[Opening Records for the exercise section]
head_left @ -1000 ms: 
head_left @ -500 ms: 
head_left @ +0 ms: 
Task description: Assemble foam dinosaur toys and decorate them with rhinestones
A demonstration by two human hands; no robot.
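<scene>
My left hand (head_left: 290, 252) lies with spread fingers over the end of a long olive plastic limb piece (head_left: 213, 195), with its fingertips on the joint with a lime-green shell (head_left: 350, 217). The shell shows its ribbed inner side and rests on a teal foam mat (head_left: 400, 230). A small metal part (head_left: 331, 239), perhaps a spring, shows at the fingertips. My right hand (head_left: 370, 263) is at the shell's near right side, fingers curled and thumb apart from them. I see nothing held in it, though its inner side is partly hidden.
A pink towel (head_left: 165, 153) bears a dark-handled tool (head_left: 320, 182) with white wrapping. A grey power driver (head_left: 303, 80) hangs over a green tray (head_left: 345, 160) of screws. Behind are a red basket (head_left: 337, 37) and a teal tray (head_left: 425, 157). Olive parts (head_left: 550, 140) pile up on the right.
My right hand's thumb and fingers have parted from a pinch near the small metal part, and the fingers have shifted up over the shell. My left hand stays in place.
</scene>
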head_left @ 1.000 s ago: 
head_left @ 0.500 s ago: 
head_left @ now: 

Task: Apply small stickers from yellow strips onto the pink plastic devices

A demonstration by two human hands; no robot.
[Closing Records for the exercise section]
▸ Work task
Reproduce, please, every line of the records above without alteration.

▸ Exercise response
head_left @ -1000 ms: 
head_left @ -500 ms: 
head_left @ +0 ms: 
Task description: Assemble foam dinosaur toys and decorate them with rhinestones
A demonstration by two human hands; no robot.
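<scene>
My left hand (head_left: 290, 252) lies with spread fingers over the end of a long olive plastic limb piece (head_left: 213, 195), with its fingertips on the joint with a lime-green shell (head_left: 350, 217). The shell shows its ribbed inner side and rests on a teal foam mat (head_left: 400, 230). A small metal part (head_left: 331, 239), perhaps a spring, shows at the fingertips. My right hand (head_left: 370, 263) is at the shell's near right side, fingers curled and thumb apart from them. I see nothing held in it, though its inner side is partly hidden.
A pink towel (head_left: 165, 153) bears a dark-handled tool (head_left: 320, 182) with white wrapping. A grey power driver (head_left: 303, 80) hangs over a green tray (head_left: 345, 160) of screws. Behind are a red basket (head_left: 337, 37) and a teal tray (head_left: 425, 157). Olive parts (head_left: 550, 140) pile up on the right.
My right hand's thumb and fingers have parted from a pinch near the small metal part, and the fingers have shifted up over the shell. My left hand stays in place.
</scene>
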head_left @ 1.000 s ago: 
head_left @ 0.500 s ago: 
head_left @ now: 

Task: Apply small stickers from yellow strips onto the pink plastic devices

A demonstration by two human hands; no robot.

With this, the exercise is complete.